Exercise inputs>
-.-.-
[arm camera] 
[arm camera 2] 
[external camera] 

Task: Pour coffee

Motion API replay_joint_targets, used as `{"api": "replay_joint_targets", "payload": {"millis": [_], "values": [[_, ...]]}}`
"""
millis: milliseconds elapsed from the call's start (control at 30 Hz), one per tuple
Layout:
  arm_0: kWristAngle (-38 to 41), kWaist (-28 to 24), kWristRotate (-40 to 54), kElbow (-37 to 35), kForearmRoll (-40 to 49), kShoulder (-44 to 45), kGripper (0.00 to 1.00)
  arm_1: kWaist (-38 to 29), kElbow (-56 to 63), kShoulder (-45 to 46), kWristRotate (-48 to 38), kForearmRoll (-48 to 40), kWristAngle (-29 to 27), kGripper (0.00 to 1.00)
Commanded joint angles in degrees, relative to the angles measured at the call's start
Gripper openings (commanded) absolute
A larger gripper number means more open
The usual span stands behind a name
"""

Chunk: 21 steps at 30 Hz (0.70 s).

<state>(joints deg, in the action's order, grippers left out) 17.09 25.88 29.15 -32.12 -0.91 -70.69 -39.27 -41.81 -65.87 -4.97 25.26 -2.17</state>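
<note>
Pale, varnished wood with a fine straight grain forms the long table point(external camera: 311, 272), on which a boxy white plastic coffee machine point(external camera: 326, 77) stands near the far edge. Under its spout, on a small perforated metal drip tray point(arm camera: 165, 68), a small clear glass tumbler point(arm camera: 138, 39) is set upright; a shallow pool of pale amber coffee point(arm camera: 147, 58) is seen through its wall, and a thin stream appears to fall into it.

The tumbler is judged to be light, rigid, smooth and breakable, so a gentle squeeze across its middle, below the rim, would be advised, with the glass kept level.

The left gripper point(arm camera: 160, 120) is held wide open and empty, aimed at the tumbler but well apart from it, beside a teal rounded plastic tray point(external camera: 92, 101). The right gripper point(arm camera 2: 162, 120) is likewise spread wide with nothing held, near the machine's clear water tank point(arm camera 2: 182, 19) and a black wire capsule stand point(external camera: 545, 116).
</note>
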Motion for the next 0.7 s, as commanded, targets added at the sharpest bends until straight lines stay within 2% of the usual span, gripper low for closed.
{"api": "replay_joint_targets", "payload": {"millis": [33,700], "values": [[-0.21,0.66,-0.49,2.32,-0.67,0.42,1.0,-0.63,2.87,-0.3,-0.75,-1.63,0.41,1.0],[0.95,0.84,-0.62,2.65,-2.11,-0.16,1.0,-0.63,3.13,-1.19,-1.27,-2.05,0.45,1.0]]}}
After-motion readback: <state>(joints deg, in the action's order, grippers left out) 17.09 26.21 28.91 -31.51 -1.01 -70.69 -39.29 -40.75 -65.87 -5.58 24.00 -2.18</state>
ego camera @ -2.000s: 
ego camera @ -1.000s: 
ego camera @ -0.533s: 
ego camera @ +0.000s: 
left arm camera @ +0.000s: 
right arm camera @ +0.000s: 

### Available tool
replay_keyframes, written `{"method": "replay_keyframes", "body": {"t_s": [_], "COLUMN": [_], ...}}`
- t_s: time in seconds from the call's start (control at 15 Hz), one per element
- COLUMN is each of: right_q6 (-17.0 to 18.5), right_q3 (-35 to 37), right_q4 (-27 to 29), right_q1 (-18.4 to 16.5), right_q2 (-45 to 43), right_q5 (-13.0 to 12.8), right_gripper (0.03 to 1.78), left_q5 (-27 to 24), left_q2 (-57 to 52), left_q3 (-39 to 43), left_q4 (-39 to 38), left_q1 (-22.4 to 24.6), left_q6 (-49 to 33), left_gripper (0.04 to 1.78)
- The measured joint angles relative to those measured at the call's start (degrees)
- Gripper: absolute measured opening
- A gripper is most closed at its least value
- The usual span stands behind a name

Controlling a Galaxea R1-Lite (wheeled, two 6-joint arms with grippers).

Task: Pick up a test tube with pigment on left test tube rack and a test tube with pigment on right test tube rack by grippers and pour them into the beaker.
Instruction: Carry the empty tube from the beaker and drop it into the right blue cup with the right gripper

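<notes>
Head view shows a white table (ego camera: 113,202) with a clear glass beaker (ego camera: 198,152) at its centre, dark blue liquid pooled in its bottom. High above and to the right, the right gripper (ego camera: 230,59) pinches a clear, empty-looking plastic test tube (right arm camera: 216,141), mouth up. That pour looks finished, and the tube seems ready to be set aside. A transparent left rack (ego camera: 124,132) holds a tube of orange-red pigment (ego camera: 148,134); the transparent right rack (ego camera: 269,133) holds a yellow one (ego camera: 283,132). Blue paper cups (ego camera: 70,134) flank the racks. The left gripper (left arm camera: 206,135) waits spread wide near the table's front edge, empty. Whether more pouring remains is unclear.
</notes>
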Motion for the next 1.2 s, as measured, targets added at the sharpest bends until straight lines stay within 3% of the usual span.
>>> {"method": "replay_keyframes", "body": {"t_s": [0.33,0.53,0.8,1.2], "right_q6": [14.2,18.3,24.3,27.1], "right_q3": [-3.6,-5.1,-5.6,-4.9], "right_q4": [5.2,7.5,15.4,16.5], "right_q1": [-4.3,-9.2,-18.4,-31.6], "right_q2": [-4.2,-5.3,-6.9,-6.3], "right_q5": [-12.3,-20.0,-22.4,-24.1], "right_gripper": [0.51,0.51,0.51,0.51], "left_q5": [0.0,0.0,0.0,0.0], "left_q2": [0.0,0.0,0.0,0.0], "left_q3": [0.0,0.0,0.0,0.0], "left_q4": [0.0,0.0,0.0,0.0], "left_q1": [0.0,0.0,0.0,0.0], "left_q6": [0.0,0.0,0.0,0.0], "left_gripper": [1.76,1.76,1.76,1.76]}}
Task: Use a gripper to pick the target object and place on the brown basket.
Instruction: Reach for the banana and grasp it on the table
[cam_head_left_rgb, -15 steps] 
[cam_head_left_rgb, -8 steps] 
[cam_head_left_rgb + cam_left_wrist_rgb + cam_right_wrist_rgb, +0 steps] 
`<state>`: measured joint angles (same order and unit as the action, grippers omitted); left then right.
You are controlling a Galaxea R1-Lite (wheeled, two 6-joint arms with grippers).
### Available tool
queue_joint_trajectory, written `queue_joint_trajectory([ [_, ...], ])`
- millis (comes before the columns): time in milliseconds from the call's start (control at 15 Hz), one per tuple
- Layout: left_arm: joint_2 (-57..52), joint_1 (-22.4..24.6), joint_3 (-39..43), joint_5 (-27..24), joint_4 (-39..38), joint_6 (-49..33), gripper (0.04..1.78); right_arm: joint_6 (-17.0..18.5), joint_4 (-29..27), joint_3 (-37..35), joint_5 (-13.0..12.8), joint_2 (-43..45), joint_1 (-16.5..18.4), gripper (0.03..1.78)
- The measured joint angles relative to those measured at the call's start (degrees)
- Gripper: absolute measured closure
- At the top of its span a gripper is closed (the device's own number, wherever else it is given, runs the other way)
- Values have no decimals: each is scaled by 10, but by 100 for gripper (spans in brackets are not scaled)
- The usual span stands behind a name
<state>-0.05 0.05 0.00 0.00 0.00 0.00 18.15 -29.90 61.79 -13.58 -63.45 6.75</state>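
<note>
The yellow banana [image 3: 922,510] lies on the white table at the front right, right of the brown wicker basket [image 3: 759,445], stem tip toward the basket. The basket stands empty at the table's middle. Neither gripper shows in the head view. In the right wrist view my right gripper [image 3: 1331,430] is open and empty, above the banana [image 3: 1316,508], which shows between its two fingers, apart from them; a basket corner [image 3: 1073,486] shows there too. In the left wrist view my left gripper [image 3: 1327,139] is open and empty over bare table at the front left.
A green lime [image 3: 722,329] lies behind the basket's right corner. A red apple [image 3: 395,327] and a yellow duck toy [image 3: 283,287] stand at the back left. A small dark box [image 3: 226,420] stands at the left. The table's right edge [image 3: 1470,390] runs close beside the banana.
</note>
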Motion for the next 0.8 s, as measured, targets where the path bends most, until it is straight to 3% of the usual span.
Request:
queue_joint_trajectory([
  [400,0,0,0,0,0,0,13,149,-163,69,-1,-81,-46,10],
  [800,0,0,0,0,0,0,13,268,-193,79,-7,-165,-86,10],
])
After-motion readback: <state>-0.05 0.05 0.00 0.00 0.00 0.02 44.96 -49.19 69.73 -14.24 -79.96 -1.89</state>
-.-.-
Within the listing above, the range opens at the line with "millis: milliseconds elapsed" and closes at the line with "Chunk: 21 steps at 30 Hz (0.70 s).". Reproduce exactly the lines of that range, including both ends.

Exercise response>
millis: milliseconds elapsed from the call's start (control at 30 Hz), one per tuple
Layout:
  arm_0: kWristAngle (-38 to 41), kWaist (-28 to 24), kWristRotate (-40 to 54), kElbow (-37 to 35), kForearmRoll (-40 to 49), kShoulder (-44 to 45), kGripper (0.00 to 1.00)
  arm_1: kWaist (-38 to 29), kElbow (-56 to 63), kShoulder (-45 to 46), kWristRotate (-48 to 38), kForearmRoll (-48 to 40), kWristAngle (-29 to 27), kGripper (0.00 to 1.00)
Commanded joint angles in degrees, relative to the angles measured at the call's start
Gripper openings (commanded) absolute
A larger gripper number means more open
The usual span stands behind a name
"""

Chunk: 21 steps at 30 Hz (0.70 s).

This exercise has been completed.